La situation 3, évoquée précédemment, correspond à la contamination de l'animal à l'homme sans transmission interhumaine - 3A si ces cas sont à l'étranger, 3B s'ils sont en France.

En situation 4, il existe une transmission interhumaine limitée, due à un virus encore mal adapté à l'homme, qui provoque des cas humains groupés et limités géographiquement.

En situation 5, ces foyers de cas humains groupés s'étendent géographiquement et ne sont plus maîtrisables.

La situation 6 est la situation « pandémique » à proprement parler. Elle correspond à une forte transmission interhumaine et à une extension géographique rapide et massive.

Pour chaque situation, des objectifs sont définis et renvoient à un choix de mesures à examiner et mettre en œuvre au cas par cas. J'illustrerai ce propos en évoquant la situation turque un peu plus loin.

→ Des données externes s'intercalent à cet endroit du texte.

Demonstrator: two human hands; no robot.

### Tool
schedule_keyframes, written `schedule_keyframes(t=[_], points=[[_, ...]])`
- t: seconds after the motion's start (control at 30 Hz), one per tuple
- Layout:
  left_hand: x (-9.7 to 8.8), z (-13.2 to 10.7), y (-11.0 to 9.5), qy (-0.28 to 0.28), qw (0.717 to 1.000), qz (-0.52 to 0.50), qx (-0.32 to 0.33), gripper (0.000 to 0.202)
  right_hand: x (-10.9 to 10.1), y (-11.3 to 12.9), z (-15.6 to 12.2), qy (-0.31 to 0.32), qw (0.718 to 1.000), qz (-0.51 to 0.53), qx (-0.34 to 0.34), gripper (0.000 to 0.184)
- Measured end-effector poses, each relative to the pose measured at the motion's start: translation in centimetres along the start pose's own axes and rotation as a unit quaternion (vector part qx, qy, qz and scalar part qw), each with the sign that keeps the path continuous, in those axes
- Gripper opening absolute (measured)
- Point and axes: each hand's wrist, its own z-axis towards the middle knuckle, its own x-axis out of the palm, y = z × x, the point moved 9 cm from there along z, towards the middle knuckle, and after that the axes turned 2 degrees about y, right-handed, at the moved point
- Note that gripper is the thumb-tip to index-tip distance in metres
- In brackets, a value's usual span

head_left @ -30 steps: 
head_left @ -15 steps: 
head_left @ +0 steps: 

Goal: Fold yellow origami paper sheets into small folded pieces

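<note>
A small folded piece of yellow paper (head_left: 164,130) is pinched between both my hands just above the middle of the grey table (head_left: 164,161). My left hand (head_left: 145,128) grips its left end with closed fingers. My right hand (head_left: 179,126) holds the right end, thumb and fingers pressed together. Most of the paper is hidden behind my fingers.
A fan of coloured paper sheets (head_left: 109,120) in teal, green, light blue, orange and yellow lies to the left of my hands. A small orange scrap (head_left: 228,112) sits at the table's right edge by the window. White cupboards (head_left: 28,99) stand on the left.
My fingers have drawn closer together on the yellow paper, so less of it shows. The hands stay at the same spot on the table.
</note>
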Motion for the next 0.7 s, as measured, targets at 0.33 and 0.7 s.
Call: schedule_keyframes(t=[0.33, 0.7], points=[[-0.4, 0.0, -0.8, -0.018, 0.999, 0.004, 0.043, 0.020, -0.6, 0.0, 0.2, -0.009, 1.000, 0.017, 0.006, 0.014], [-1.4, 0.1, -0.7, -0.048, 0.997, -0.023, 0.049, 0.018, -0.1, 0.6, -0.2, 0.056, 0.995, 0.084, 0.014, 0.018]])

Ce plan présente aussi une évolution notable : il est plus pratique, facile à utiliser en conditions opérationnelles par les acteurs concernés, au niveau tant ministériel que territorial. Le tableau de synthèse des mesures, qui figure à la fin du document, permet immédiatement à tous les décideurs d'identifier les différentes mesures proposées en fonction de la situation dans laquelle on se trouve, et permet aussi d'anticiper sur les mesures à prendre en cas d'évolution.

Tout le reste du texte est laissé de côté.